2. Dynamic unpredictable output
Responses vary in format, length, and modality.
3. Non-linear interaction
Users progress through iteration without step-by-step flows.
4. Distributed system behavior
The system is not a single entity, it’s multiple agents working together on a single outcome.
During our deep research we discovered that it's a common problem.
Product teams struggle to seamlessly integrate new AI capabilities into conversational UX within the constraints of traditional point-and-click interfaces. That affected usability, accessibility and effectiveness of AI-driven conversational products, ultimately impacting the end-user.
Standard UX approaches are not built for this.

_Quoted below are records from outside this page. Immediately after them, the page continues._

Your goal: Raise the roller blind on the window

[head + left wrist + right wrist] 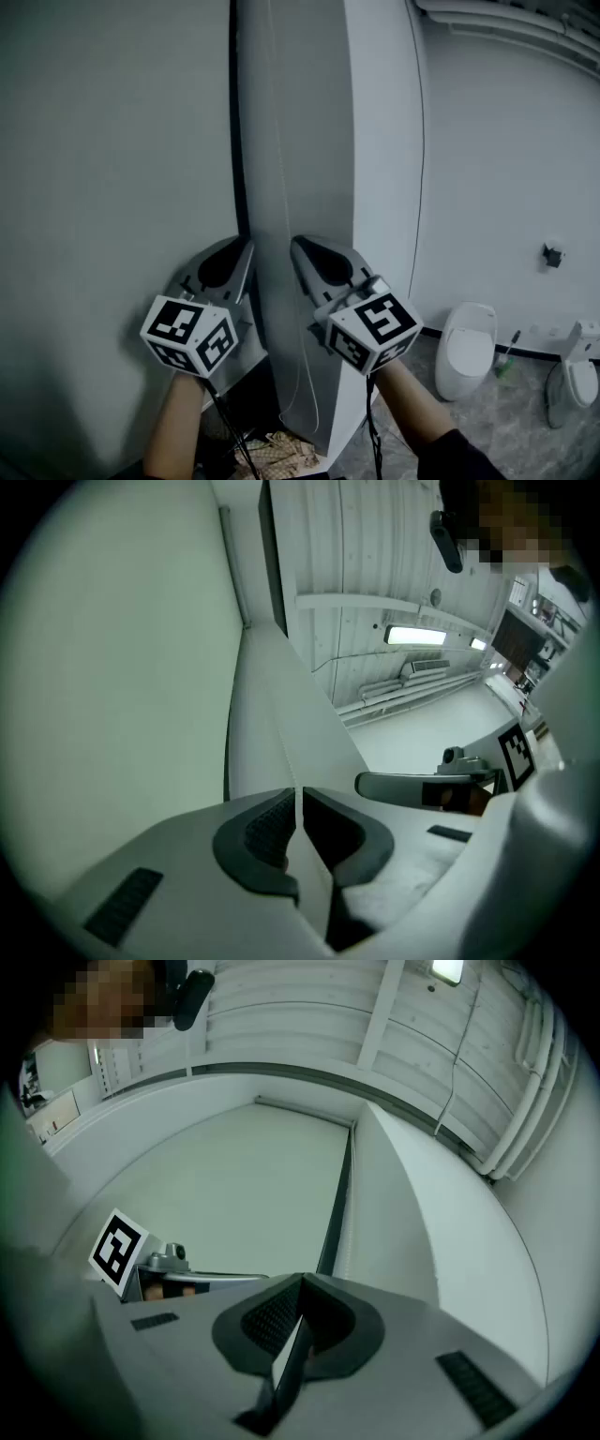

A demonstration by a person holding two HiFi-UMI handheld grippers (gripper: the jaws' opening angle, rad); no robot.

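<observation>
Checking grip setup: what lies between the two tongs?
A thin cord hangs between the left tongs and right tongs, clear in the head view.

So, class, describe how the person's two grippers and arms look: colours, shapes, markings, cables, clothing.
The left gripper and right gripper have pale grey, tapering shells with dark ribbed pads inside. Each carries a white cube printed with black square markers and trails a thin black cable. A dark sleeve shows on the right arm; none shows on the left.
</observation>
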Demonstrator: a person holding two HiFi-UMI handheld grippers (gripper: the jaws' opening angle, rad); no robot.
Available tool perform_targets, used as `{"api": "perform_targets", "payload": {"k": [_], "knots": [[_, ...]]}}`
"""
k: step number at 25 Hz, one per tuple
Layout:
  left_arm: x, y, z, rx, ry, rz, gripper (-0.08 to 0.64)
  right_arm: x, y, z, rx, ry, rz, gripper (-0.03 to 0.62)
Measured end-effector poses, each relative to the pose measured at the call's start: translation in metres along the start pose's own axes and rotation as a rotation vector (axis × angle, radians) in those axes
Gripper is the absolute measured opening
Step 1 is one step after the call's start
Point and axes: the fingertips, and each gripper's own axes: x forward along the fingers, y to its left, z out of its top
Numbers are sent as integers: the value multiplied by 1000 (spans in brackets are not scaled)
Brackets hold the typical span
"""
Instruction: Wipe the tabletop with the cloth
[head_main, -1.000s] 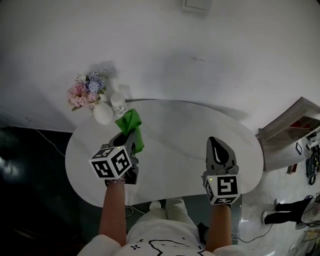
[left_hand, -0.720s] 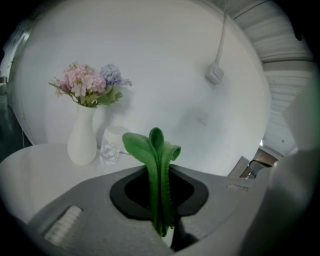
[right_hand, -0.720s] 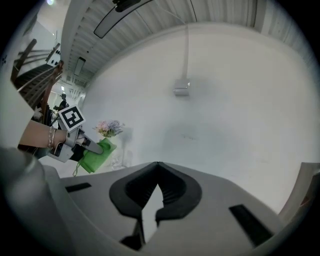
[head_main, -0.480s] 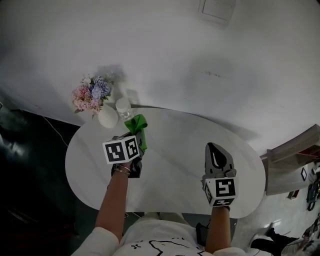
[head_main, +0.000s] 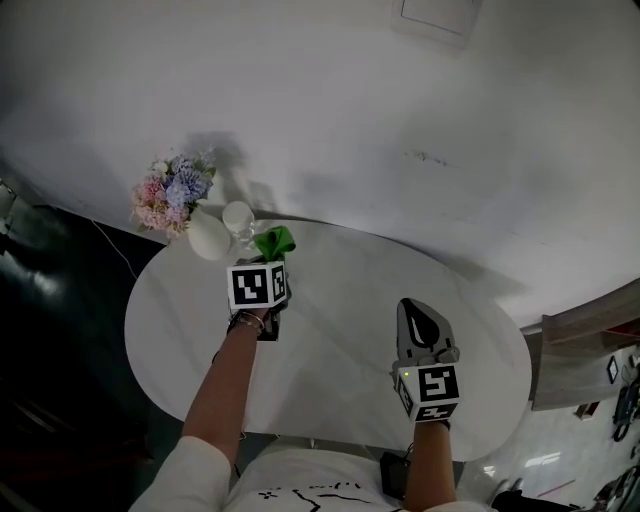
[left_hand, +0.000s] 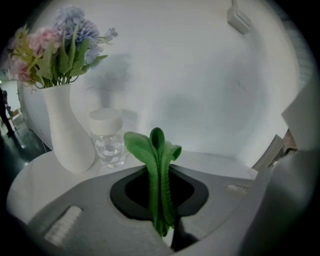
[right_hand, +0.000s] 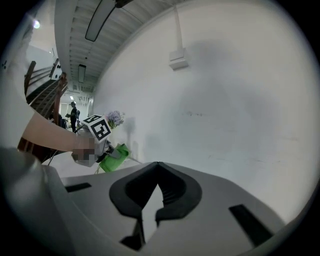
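Head view: right gripper (head_main: 421, 318) sits over the near-right part of the white oval table (head_main: 340, 350), jaws pointing away from the person. Right gripper view confirms the right gripper (right_hand: 156, 172) has its jaws meeting at the tips with only a thin sliver behind them and nothing in between. Left gripper (head_main: 271, 262) is further out, reaching to the far-left end of the table, forearm stretched over it. Left gripper view: jaws of the left gripper (left_hand: 161, 200) are clamped tight on the green cloth (left_hand: 159, 170); it's pinched into a vertical fold, and a rounded bunch of it sticks out past the tips. In head view the cloth (head_main: 275, 241) shows as a small green tuft just beyond the marker cube, near the far table edge; can't tell if it touches the tabletop. Right gripper view catches the same cloth (right_hand: 114, 151) poking out of the left gripper, well apart from the right one. Just beyond the cloth: clear jar (left_hand: 107, 137) with a white lid, touching or nearly touching a white vase (left_hand: 67, 135) on its left, holding pink and blue flowers (left_hand: 55, 45). Behind all that is a plain white wall (head_main: 350, 130) with a white wall plate (head_main: 435, 12) high up.
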Motion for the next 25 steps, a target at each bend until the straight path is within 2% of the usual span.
{"api": "perform_targets", "payload": {"k": [4,8,16,21,25], "knots": [[24,12,-1,56,43,115,51,10,-9,-9,17,14,17,-5],[47,18,-1,73,67,180,51,17,-17,-19,28,34,36,-5],[82,32,-4,198,158,308,51,28,-34,-32,71,48,36,-5],[99,41,-8,242,224,337,51,34,-37,-40,88,64,24,-4],[107,42,-13,213,241,325,51,42,-34,-42,80,66,54,-5]]}}
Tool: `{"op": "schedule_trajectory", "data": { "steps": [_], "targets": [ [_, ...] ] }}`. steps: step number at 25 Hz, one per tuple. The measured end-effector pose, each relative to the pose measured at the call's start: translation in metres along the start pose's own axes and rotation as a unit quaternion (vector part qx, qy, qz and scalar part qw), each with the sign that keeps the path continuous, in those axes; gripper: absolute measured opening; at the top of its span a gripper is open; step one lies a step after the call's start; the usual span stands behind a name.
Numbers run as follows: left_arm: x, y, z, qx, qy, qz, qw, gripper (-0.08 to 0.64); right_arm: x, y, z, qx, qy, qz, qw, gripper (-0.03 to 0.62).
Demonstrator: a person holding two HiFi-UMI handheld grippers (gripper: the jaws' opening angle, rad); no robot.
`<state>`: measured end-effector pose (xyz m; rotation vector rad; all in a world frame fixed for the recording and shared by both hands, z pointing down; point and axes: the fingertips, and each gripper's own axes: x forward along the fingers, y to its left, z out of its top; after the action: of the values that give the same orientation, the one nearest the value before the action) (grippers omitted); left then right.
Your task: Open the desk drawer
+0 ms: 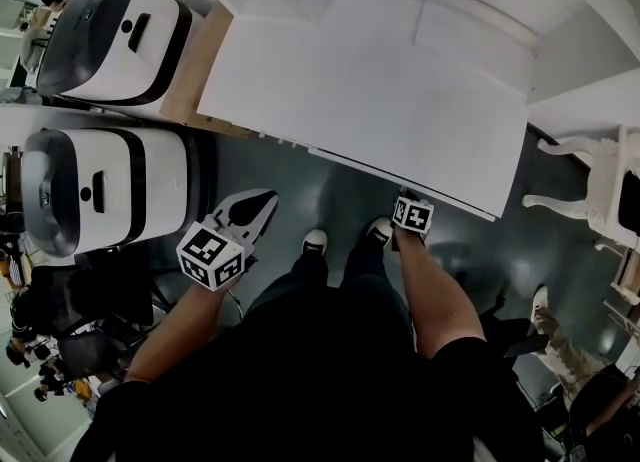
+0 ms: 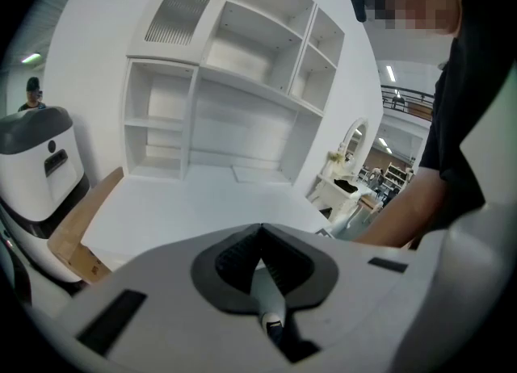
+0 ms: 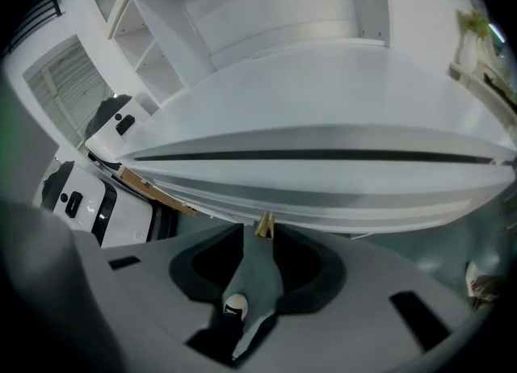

We had to design a new interaction model.
Why existing patterns failed
We evaluated how far traditional UI patterns could stretch.
Forms & structured inputs created friction and limiting flexibility by forcing users to translate intent into predefined fields.
Linear flows broke when users needed to explore, revise, or branch.
Fixed layouts assumed predictable outputs, while, in practice, responses varied too much to fit into static containers.
Confirmation-based UX assumed clear cause-and-effect, which doesn’t hold in probabilistic systems.
Trying to force AI into these patterns created complexity instead of reducing it.
Design goal
Create a system that allows users to collaborate with MAS in a human-like way and build enough structure to keep interactions intuitive and usable.
My role
I co-led the design of what became Rustic UI — from early research to product implementation.
My contributions:
Co-leading foundational UX research and direction
Co-defining the scalable interaction model for conversational AI
Designing 25+ multi-state components for multimodal interfaces
Co-creating company's design system and open-source library
Applying the system to design and ship the product
Building the Rustic UI website (Webflow)
APPROACH
We shifted from UI-driven design to interaction-driven design.
Instead of asking:
“What should this screen look like?”
We asked:
“How should the system respond to user intent?”
This led to 2 decisions:
Treat conversation as the primary interface
Design the system around behaviors, instead of screens
EXPLORATION & MISSTEPS
Our initial approach was to extend familiar UI patterns. It worked for simple cases, but failed when:
outputs became too varied
users needed to iterate quickly
workflows didn’t follow a certain order
This was a signal that the model itself was wrong.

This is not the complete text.